What to work on
Copy out all the lines of the data that hold the word "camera".

Extracted data entries:
[Start of section]

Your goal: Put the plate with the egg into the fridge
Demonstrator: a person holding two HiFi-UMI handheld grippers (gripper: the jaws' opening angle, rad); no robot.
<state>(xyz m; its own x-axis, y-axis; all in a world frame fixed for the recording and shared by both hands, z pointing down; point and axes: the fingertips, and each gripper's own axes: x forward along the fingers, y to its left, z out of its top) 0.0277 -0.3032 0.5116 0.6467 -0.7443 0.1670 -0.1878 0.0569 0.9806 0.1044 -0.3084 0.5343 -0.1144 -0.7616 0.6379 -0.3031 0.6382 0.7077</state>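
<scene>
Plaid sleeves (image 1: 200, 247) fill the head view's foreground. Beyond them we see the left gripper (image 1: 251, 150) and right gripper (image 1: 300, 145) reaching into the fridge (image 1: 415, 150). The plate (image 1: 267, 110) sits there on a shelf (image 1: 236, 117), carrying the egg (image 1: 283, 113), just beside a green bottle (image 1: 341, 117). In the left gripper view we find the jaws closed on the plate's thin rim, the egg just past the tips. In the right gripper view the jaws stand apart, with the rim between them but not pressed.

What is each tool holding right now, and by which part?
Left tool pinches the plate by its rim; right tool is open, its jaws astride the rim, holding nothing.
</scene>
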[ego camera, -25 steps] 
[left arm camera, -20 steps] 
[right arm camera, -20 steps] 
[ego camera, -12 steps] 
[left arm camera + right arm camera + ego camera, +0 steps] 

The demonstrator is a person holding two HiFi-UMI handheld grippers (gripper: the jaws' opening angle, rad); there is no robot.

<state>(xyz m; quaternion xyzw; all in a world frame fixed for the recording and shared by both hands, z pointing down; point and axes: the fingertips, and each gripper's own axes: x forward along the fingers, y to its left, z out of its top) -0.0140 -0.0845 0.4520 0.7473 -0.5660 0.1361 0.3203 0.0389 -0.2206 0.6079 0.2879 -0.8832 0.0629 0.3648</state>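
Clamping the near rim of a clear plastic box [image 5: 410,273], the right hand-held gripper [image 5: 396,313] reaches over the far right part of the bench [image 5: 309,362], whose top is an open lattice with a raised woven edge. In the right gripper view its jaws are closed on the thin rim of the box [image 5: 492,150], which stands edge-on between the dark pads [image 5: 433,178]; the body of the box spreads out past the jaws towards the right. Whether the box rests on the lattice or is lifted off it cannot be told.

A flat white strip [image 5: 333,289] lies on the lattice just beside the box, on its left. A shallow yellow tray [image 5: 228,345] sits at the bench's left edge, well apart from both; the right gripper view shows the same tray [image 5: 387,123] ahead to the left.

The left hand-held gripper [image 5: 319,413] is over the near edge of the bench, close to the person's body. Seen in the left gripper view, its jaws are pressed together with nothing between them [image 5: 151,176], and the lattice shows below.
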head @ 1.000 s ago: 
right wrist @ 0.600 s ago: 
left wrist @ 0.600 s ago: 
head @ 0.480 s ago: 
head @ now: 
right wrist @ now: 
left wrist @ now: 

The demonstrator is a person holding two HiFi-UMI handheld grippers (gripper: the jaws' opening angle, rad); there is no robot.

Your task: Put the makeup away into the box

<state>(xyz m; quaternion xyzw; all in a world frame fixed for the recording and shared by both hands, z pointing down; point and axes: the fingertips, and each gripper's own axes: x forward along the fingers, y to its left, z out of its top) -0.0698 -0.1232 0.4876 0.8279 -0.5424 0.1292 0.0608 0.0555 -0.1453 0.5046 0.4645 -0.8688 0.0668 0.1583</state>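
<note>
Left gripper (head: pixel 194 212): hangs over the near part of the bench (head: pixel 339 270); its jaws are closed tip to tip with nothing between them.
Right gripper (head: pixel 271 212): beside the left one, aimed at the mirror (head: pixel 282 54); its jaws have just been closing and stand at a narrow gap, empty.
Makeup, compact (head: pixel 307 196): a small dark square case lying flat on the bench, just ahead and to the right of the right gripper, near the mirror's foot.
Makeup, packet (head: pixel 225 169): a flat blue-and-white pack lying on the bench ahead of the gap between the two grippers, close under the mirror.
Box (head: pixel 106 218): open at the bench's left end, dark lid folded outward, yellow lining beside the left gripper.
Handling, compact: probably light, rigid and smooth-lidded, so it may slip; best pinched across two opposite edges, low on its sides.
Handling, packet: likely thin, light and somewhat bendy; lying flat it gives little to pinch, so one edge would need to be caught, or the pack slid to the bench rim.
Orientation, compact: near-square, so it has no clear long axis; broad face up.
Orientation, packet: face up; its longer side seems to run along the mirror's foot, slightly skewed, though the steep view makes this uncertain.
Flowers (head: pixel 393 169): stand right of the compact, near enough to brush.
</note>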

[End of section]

Solution below
[ego camera, -25 steps] 
[left arm camera, -20 steps] 
[right arm camera, -20 steps] 
[ego camera, -12 steps] 
[left arm camera + right arm camera + ego camera, +0 steps] 

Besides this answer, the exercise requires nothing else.